The Institute which has cited the Attorney General as the respondent also wants President Hakainde Hichilema through the Attorney General to fill all vacancies in the superior courts in order to comply with the Constitution of Zambia (Amendment) Act No.2 of 2016 and the superior courts (Number of judges) Acts No.9 of 2016.
The petitioner is further seeking an order of mandamus compelling the JSC to immediately identify and recommend those who are qualified to be appointed as judges of the Supreme Court, Constitutional Court, Court of Appeal, and High Court.
But in an answer filed in the Constitutional Court, February 8, the state argued that the Judicial Service Commission had not neglected its Constitutional duty as the appointment of judges was done subject to the availability of office space and also required funding.

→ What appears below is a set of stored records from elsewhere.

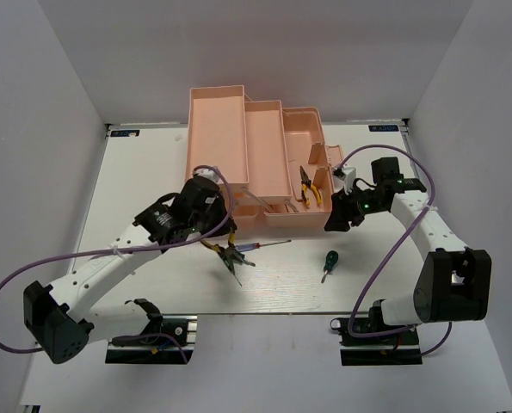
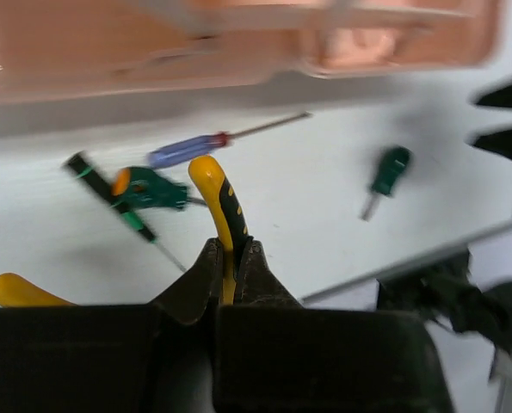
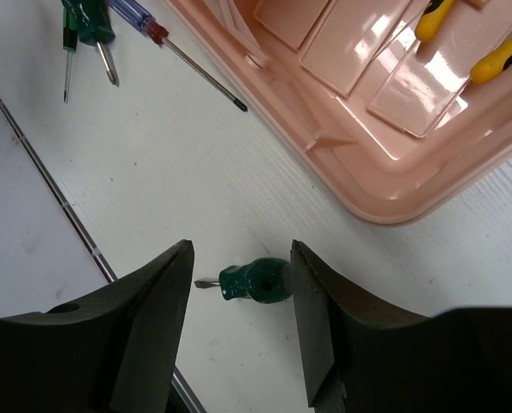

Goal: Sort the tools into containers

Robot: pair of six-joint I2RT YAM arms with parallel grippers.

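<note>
The left claw (image 2: 230, 258) is clamped on one yellow handle of the held pliers (image 2: 214, 185). Their other handle pokes out low at the left of the wrist view. From above, this claw (image 1: 214, 237) and its pliers (image 1: 211, 246) sit at the near left corner of the toolbox (image 1: 264, 146), which is spread open with its trays stepped out to the left.

Crowded close by the pliers are the long green driver (image 2: 148, 189) and the red-blue driver (image 2: 191, 148). Both are on the table (image 1: 152, 163), and the red-blue one lies along the toolbox's front wall. In the top view the three tools bunch together, so I cannot tell whether they touch.

The right claw (image 3: 241, 249) is spread apart and holds nothing. The stubby driver (image 3: 256, 281) shows between its fingers (image 3: 316, 310), lying on the table and apart from both. From above, the stubby (image 1: 329, 262) lies alone, near the toolbox front and well right of the cluster, with the right claw (image 1: 337, 219) just beyond it by the toolbox's right end.

The second pliers (image 1: 307, 185) lie inside the toolbox's right compartment, close to that claw.
</note>
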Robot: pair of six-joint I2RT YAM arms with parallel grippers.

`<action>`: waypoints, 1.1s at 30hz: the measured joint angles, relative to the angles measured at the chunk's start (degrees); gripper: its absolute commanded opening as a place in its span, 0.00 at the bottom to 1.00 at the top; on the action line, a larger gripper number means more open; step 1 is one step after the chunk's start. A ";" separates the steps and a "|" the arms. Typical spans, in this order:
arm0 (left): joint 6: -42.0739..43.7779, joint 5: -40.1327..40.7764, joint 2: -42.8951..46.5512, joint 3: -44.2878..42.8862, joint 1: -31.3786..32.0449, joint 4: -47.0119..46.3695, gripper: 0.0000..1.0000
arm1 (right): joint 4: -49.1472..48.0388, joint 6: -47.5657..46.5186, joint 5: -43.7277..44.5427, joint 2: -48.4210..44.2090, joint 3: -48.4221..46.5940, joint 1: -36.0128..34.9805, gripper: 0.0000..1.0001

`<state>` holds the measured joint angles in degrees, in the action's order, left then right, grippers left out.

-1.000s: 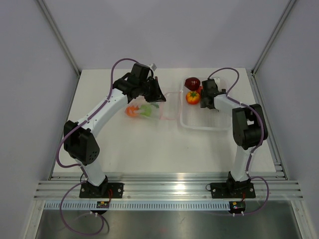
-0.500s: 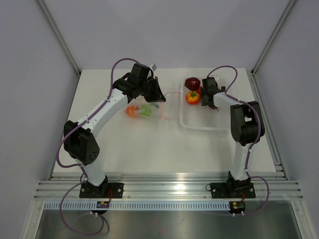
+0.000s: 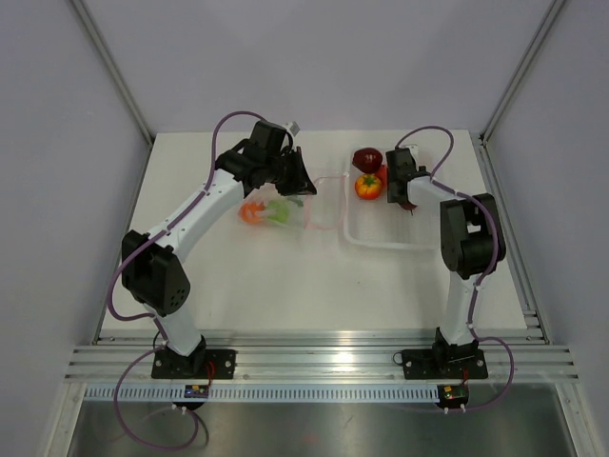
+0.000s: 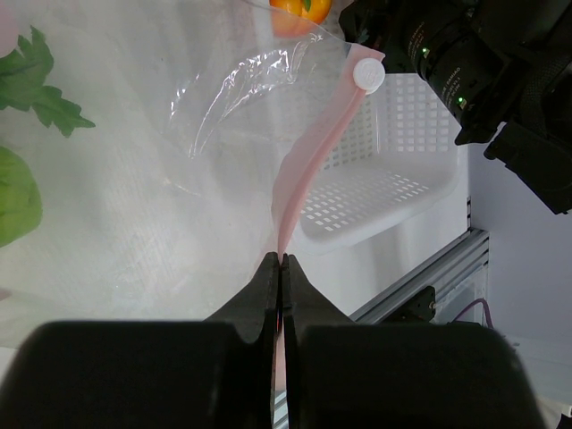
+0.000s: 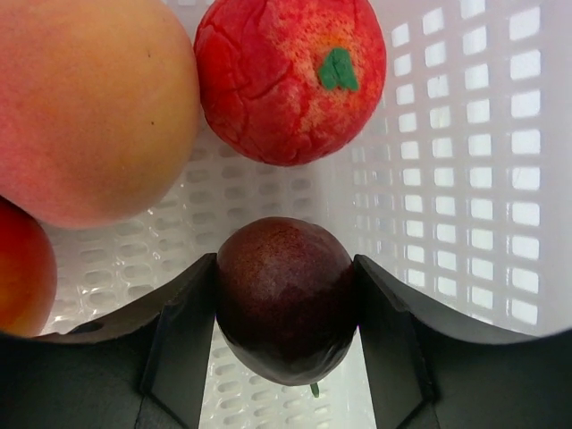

“The appointment of judges is done subject to the availability of office space and also requires funding as judges’ personal emoluments are appropriated from the consolidated fund. Further, it is particularly difficult to have the minimum number of judges at each particular moment in time due to retirements, resignation and deaths, coupled with the length of the procedure of appointment of judges enshrined in the Constitution which involve the President, the JSC and ratification by the National Assembly,” the answer read.
But in its reply to the State’s answer, the institute insisted that the respondent had to date failed or neglected to recommend the prescribed number of persons for presidential appointment as judges of the superior courts as prescribed by the Constitution and therefore had contravened the Constitution.
The institute stated that the arguments before court had shown that the respondent had not denied the failure to comply with constitutional provisions, but had proffered an explanation bordering on costs, inconvenience and expediency.
“It is thus, our fervent submission that the respondent through the said institutions had contravened Articles (124) (127) (130) and (133) of the Constitution as well as sections (2) (3) (4) and (5) of the Superior Courts (Number of Judges) Act. Accordingly, we pray that the reliefs applied for be granted to the petitioner,” read the reply.